Homebuilder survey: Housing slump ahoy!
NAHB index stuck below breakeven
The new home market is getting no spring lift whatsoever at least based on the National Association of Home Builder’s housing market index, which missed expectations for the last seven out of eight months, coming in at a lower-than-expected 47.
The index has been stuck below breakeven 50 for three months now, even though it’s the start of the “spring buying season.”
The homebuilder index weakness is centered in traffic, which remains far below 50 at 32.
Details for March once again showed serious weakness in traffic, at 33 versus February's 31. Weakness in traffic points to lack of participation by first-time homebuyers and the importance of all-cash buyers who have been holding up the housing market, and who are now disappearing.
The official position of NAHB is that there is confidence in future activity, but there's not a lot to support that. Expectations for tomorrow's, mortgage applications, housing starts and permit data are no better than flat.

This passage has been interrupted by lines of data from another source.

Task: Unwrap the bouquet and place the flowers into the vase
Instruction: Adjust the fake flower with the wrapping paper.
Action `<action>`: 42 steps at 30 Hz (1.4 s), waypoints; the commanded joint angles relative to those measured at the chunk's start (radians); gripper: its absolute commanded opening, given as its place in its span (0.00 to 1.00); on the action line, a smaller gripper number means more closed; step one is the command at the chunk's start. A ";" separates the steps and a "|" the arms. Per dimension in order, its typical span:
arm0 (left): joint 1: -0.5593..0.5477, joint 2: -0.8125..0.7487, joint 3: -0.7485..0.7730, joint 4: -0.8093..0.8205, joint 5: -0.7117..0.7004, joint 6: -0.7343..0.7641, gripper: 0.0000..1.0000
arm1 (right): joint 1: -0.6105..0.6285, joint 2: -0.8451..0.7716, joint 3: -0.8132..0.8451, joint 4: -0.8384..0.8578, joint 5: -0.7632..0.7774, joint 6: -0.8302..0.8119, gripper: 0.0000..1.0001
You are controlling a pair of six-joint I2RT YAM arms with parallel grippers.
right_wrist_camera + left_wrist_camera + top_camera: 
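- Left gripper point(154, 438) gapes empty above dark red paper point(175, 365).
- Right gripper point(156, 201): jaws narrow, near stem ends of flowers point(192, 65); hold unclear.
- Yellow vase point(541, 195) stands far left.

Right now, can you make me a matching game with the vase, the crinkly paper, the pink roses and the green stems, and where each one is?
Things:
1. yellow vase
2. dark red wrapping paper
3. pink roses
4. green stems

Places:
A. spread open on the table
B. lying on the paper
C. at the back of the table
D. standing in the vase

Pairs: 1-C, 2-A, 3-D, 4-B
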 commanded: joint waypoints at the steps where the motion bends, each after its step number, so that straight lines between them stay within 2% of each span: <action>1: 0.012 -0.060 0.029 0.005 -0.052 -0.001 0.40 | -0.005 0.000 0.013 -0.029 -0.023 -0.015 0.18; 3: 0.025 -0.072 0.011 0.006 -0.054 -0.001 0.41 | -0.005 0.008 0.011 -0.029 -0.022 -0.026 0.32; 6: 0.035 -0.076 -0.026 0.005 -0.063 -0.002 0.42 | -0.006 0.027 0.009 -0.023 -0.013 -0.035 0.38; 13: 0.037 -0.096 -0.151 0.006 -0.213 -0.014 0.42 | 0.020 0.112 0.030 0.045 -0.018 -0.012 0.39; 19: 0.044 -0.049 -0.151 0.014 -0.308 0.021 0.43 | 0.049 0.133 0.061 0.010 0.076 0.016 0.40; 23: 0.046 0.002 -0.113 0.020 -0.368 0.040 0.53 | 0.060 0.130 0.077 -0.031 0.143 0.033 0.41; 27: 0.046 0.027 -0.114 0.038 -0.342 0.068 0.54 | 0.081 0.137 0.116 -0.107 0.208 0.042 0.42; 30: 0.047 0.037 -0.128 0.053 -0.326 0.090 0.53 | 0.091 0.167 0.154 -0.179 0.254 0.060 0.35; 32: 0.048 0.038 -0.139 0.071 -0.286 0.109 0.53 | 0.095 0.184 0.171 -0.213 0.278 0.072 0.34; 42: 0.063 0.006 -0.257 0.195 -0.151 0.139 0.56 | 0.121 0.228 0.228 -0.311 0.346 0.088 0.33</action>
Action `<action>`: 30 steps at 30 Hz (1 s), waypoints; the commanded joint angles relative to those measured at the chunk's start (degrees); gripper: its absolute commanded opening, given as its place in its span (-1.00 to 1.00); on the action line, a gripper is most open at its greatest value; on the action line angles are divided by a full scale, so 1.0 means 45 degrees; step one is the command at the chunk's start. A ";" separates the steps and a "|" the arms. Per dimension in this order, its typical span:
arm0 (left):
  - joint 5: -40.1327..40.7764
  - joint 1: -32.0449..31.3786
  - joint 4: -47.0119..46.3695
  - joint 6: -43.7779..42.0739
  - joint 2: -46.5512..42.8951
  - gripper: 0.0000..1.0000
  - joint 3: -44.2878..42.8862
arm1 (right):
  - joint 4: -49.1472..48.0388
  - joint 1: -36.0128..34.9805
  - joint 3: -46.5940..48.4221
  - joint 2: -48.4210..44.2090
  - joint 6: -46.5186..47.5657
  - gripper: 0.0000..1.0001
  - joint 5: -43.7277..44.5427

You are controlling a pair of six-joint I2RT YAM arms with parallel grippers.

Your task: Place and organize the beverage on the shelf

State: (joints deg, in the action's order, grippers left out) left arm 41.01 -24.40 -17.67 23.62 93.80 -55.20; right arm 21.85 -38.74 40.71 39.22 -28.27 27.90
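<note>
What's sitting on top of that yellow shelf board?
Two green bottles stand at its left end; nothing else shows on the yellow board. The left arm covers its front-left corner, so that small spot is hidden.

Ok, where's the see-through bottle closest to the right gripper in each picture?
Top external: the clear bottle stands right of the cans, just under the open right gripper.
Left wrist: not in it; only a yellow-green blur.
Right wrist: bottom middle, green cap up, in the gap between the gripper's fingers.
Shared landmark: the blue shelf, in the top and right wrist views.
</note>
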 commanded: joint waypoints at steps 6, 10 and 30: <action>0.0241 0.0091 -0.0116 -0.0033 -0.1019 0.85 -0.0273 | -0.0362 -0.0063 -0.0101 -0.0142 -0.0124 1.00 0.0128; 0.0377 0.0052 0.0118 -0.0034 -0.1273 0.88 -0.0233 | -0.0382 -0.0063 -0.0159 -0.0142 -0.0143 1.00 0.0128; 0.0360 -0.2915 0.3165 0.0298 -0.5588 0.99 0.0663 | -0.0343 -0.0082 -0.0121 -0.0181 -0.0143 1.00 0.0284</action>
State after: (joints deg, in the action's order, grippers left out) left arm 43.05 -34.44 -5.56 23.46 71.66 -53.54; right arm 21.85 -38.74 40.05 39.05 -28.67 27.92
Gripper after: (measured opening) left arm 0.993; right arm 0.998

“Builder confidence has been in a holding pattern the past three months,” said NAHB Chairman Kevin Kelly, a home builder and developer from Wilmington, Del. “Looking ahead, as the spring home buying season gets into full swing and demand increases, builders are expecting sales prospects to improve in the months ahead.”
The housing market index posted a record 10-point loss to 46 in February and hasn't yet recovered, in what is a bad omen for the housing sector where many are banking on spring strength.
“Job growth is proceeding at a solid pace, mortgage interest rates remain historically low and home prices are affordable,” said NAHB Chief Economist David Crowe. “While these factors point to a gradual improvement in housing demand, headwinds that are holding up a more robust recovery include ongoing tight credit conditions for home buyers and the fact that builders in many markets are facing a limited availability of lots and labor.”
Present sales show marginal growth unchanged for a third month. The West tumbled nine points to 51 and the Midwest posted a four-point decline to 49. The Northeast and South each dropped two points to 33 and 47, respectively.
Oddly, the Northeast saw prospective buyer traffic rise while all other regions fell while the West crumbled.